**TASK REQUIREMENTS**
Two lines below mark the span: the one containing "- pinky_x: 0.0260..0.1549" and the one containing "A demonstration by". Set down both, plus every line between, exactly as they stand, and nothing else.

**INFORMATION PROVIDED**
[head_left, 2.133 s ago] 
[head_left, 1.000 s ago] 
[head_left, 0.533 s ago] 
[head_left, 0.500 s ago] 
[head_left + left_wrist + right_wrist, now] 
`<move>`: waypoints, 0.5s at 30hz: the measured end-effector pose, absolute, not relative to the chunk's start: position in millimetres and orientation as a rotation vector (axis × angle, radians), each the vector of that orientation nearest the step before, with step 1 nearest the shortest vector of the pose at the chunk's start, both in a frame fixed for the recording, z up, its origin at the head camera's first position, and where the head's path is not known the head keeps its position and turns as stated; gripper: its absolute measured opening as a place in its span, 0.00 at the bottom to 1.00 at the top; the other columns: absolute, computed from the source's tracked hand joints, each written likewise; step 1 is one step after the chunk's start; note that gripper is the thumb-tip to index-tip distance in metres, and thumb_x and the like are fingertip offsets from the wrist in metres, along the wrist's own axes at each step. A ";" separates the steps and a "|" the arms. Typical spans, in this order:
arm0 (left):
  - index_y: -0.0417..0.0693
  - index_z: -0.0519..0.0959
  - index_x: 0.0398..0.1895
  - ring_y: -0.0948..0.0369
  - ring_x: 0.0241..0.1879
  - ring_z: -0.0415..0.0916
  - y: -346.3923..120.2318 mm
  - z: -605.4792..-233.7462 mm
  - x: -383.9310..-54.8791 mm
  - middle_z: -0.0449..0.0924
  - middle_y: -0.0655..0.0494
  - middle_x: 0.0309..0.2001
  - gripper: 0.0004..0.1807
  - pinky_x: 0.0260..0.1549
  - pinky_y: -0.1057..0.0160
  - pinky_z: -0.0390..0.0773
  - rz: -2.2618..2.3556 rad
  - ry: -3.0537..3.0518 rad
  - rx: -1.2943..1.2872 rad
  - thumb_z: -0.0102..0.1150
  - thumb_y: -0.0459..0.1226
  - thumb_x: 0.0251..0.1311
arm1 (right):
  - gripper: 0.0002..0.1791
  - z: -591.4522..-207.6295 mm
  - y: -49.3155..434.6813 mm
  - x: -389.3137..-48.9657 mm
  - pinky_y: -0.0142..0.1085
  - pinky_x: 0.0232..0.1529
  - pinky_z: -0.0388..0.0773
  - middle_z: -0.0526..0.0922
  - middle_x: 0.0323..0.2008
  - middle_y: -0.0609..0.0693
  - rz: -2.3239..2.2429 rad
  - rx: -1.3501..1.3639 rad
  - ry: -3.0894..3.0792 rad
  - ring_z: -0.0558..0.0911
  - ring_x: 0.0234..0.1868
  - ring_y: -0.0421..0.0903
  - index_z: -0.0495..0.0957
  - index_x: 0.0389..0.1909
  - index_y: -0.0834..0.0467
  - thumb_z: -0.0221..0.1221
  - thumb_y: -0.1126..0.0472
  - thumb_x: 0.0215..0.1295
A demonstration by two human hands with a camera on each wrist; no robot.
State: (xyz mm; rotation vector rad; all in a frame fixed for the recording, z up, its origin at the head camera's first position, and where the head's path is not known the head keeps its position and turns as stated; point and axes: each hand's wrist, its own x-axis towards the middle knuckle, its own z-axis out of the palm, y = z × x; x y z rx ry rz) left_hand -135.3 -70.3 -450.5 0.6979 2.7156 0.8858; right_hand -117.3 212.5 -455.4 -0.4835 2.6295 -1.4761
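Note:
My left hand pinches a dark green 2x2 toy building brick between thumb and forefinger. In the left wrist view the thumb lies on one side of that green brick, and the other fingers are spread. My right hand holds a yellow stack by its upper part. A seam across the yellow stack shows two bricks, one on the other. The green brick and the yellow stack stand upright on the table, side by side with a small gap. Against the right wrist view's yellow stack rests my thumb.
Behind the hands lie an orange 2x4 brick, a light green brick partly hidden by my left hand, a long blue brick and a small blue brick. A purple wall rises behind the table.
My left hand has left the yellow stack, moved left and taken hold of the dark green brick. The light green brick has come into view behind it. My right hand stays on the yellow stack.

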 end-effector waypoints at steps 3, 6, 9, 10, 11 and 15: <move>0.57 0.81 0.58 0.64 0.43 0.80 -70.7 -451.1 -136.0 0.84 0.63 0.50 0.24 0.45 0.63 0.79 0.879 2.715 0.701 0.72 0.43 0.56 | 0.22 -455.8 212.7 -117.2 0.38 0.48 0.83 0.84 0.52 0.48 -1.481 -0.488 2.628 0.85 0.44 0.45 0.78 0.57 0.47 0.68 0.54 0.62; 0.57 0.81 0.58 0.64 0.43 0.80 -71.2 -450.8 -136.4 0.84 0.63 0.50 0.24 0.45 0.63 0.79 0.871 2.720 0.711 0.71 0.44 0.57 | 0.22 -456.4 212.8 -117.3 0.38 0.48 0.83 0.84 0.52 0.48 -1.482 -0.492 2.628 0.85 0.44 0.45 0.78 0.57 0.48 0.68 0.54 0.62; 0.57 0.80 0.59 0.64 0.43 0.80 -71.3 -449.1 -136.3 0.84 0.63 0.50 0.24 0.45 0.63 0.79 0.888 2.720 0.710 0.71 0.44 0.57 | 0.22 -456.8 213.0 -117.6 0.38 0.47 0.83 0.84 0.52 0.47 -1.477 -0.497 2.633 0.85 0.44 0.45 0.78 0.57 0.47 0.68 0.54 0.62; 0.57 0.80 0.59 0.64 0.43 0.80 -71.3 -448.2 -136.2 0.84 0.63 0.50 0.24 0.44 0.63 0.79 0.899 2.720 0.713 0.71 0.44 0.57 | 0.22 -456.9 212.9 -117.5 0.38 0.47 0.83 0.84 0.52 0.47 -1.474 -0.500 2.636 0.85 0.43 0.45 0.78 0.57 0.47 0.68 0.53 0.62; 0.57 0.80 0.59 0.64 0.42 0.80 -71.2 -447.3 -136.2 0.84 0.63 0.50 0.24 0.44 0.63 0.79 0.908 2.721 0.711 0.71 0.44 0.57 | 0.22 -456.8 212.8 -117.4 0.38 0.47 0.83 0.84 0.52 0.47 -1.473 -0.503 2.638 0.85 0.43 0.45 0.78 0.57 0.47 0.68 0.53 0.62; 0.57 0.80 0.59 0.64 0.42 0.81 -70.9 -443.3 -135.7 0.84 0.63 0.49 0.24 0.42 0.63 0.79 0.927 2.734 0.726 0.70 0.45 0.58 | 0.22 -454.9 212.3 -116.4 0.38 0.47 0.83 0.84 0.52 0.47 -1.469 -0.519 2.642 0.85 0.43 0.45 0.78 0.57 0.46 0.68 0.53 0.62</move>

**THE ANSWER**
  - pinky_x: 0.0260..0.1549
  - pinky_y: -0.1057..0.0160
  - pinky_z: -0.0390..0.0773
  - rz: -2.2618..2.3556 rad
  - ry: -3.0537..3.0518 rad
  - rx: -1.2943..1.2872 rad
  - thumb_z: -0.0102..0.1150
  - thumb_y: -0.0459..0.1226
  - thumb_x: 0.0251..0.1311
arm1 (right):
  - gripper: 0.0002..0.1791
  - z: -591.4522..-207.6295 mm
  - y: -49.3155..434.6813 mm
  - x: -389.3137..-48.9657 mm
  - pinky_y: -0.0142..0.1085
  - pinky_x: 0.0232..0.1529
  - pinky_z: -0.0388..0.0773
  - middle_z: -0.0526..0.0922
  - middle_x: 0.0323..0.2008
  - middle_y: -0.0609..0.0693
  - rz: -2.3239..2.2429 rad
  - rx: -1.3501..1.3639 rad
  - ry: -3.0894..3.0792 rad
  - ring_z: -0.0558..0.0911
  - ring_x: 0.0234..0.1868
  - ring_y: -0.0421..0.0903
  - index_z: -0.0495..0.0957
  - index_x: 0.0389..0.1909
  - index_y: -0.0834..0.0467
  - thumb_z: -0.0221..0.1221
  - thumb_y: -0.1126..0.0472
  - thumb_x: 0.0215..0.1295
A demonstration by two human hands with a camera on each wrist; no robot.

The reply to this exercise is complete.